肺がんの原因は石綿ばく露によるものではないとした労災不支給決定を裁判で覆し、労災認定を勝ち取った事案

【事案の概要】

 Xさんは、1959年から1986年まで大工として働き、20年以上を経た2007年2月に肺がんを発症しました。Xさんの肺組織からは石綿小体が998/g(乾燥肺)、石綿線維243万本/g(乾燥肺)が見つかったことから、石綿ばく露が原因で肺がんに罹ったものとして、2008年6月に労災申請(休業補償給付支給請求)を行いました。

 ところが、国は、2009年11月4日、労災の不支給決定を行いました。Xさんは不服申立をしましたが、2011年3月30日には審査請求棄却決定、同年10月には再審査請求棄却裁決を受けたことから、2012年4月18日、当弁護団が受任して、不支給決定の取消しを求める行政訴訟を提訴しました。
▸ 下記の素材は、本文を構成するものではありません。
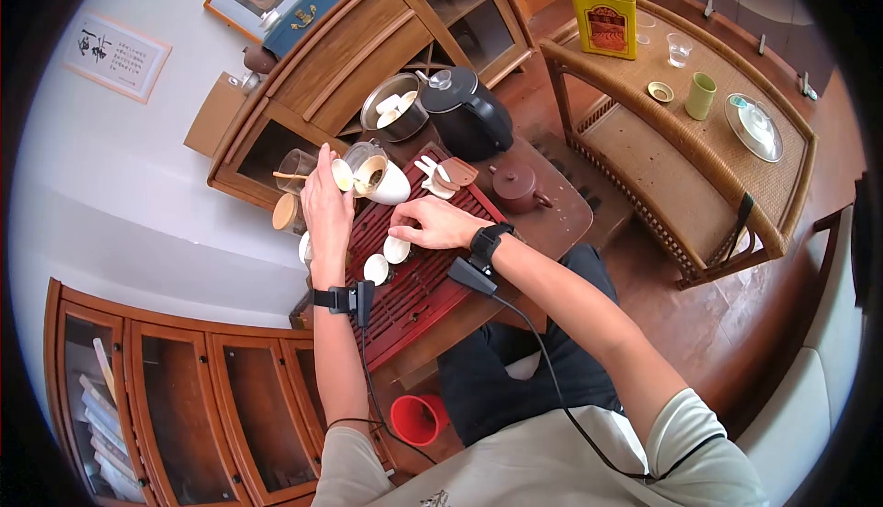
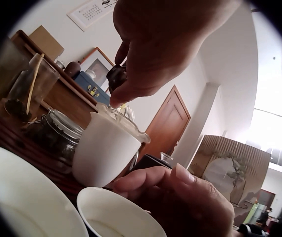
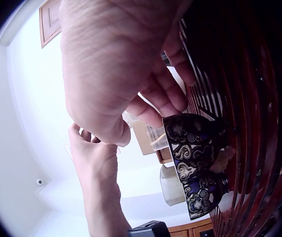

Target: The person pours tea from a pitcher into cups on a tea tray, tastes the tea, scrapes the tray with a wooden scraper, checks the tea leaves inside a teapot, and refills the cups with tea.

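My left hand (image 1: 328, 208) pinches a small teacup (image 1: 342, 176), pale inside and dark outside, tilted beside the strainer (image 1: 372, 172) on the white pitcher (image 1: 394, 187). In the left wrist view, that hand hangs above the white pitcher (image 2: 106, 150). My right hand (image 1: 437, 224) has loosely bent fingers, with fingertips right at the rim of a teacup (image 1: 396, 249). A second teacup (image 1: 376, 269) stands beside it on the slatted red tea tray (image 1: 414, 309). The right wrist view shows the nearer teacup (image 3: 190, 143) with a dark swirl pattern outside.
Behind the tray stand a black kettle (image 1: 464, 120) and a metal pot (image 1: 409, 125) with white cups inside. A brown teapot (image 1: 515, 185) sits to the right, near a small white figure (image 1: 434, 178). Glass jars (image 1: 292, 171) stand left of the pitcher. A red bin (image 1: 416, 420) is below.
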The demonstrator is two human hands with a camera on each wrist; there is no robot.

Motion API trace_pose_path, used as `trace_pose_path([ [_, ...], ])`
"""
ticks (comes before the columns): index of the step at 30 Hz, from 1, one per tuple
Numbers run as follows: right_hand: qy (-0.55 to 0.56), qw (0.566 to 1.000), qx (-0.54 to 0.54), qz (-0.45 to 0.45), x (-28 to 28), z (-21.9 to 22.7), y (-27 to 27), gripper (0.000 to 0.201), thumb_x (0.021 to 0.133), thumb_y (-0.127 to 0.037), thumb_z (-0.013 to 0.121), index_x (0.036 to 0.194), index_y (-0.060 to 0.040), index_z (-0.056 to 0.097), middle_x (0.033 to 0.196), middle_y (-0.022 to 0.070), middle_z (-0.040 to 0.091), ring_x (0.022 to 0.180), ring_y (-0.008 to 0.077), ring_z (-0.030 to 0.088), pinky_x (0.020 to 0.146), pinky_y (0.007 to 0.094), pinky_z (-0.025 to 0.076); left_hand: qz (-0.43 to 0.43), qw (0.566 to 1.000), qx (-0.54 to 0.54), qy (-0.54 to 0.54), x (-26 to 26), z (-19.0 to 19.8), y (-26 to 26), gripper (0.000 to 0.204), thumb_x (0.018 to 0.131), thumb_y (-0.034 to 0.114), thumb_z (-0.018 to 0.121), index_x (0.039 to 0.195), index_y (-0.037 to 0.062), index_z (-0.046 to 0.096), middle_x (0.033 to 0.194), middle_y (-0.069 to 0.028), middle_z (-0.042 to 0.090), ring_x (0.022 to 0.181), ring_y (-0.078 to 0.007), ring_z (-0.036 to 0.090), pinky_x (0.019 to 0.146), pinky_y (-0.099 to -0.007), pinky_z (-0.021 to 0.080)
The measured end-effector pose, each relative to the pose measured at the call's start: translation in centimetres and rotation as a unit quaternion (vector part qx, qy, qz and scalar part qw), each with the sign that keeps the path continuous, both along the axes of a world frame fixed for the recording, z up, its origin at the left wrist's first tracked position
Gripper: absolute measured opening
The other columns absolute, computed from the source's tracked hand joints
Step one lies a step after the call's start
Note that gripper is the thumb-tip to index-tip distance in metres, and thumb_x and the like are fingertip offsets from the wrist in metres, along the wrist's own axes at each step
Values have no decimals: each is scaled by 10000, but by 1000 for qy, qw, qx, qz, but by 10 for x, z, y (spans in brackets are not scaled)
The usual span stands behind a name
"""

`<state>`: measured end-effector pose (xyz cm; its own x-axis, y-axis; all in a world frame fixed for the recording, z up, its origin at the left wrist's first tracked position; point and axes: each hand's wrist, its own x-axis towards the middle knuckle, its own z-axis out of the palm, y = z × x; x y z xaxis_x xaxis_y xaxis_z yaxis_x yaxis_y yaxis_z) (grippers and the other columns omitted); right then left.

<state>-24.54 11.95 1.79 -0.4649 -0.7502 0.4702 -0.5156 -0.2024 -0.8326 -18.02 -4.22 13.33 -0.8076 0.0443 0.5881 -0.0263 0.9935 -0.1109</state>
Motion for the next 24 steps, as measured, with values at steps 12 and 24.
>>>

 国は、平成19年通達では石綿小体数が5000本を上回ることが必要とされているのに対し、Xさんの肺組織から見つかった石綿小体は998本/gであるから、石綿ばく露と肺がんの因果関係は認められないとして争いました。

 これに対し、弁護団は、申請時点の石綿関連肺がんの労災認定基準(平成18年基準)の要件は、①石綿ばく露作業への従事期間が10年以上あること、②肺内に石綿小体等が認められることの2つであり、Xさんはこれらの要件を明確に充たしており,地方労災医も因果関係を認める意見を述べていたのであるから、労災は認められるべきであると主張して争いました。

 

【判決の内容】

 2014年3月26日大阪地裁判決は、平成18年基準では、石綿ばく露作業の従事期間が10年以上あることに加えて石綿小体等が存在すれば足りるとしており、その本数は要件としていないとして、原告側の主張を全面的に認め、休業補償不支給決定の取り消しを命じました。

 被告国は、控訴しなかったので、地裁判決は確定し、Xさんの労災は認められました。

     

【本件のポイント】

 Xさんは、明らかに当時の労災の認定基準を満たしていたにもかかわらず、国の主張は、通達の内容を理由として石綿ばく露と肺がんの因果関係を争うという不合理なものでした。弁護団は、国が自ら定めた認定基準を不当に厳しくする平成19年通達を発出し、この運用によって労災認定を拒むのは不当であるとして徹底的に争い、全面的に勝訴しました。

 Xさんは、この裁判で勝訴したことで労災の休業補償、療養補償を受けることができ、その後、建設アスベスト大阪1陣訴訟にも原告として加わり、国と建材メーカーから賠償を受け取ることができました。